Interestingly, the pathological response following neoadjuvant immunotherapy had been validated in several phase II trials, with major pathological response rate ranging from 18–83% (27–31). The extracting data from these trials indicated that for patients who achieved pathological complete response in their PTs, there is a high tendency that the mLNs may experience downstaging to ypN0 following neoadjuvant immunotherapy. This, may to some extent, support the findings of the current study that there could be a more extensive response in the lymph nodes following immunotherapy.

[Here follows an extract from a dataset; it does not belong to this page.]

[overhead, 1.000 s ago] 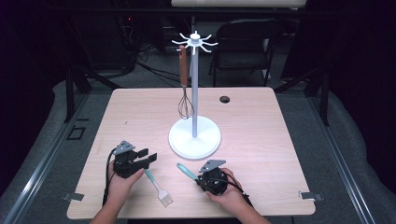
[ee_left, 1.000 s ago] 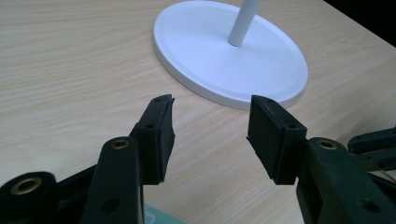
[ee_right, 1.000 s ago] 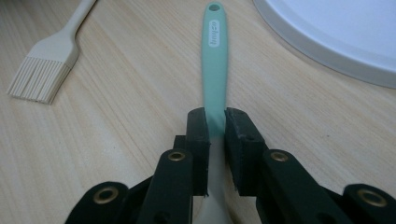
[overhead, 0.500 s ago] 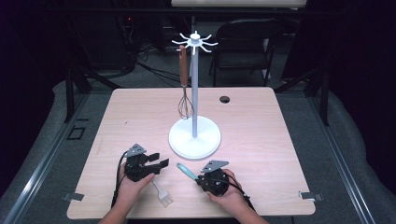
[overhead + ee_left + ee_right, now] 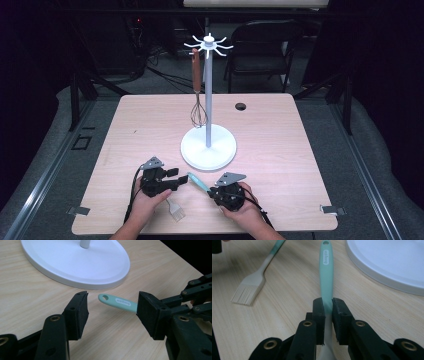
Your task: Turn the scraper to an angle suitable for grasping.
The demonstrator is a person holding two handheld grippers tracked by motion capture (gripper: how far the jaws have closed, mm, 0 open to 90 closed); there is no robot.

The current study had several limitations. First, only patients with stage III (N2) disease without an EGFR mutation or EML4-ALK translocation were included, as such patients would likely derive the greatest benefit from neoadjuvant immunotherapy. Therefore, the results may not be generalizable to other populations of NSCLC patients. Second, due to the small sample size, we could not assess whether the diverse in situ immune patterns between PTs and mLNs had a prognostic impact on patients following surgery. Third, though the results from the pooled analysis of published trials were used to indicate a potentially higher response rate of mLN following induction immunotherapy compared with PT, only one case is depicted in this study to demonstrate the associated microenvironment. Last but not the least, the TILs assessed were limited to only two markers (CD3 and CD8). To evaluate in situ immune patterns more comprehensively, other markers such as CD4 (helper T cell marker), CD45RO (memory T cell), CD68 (macrophage), and FOXP3 (regulatory T cell) should be investigated.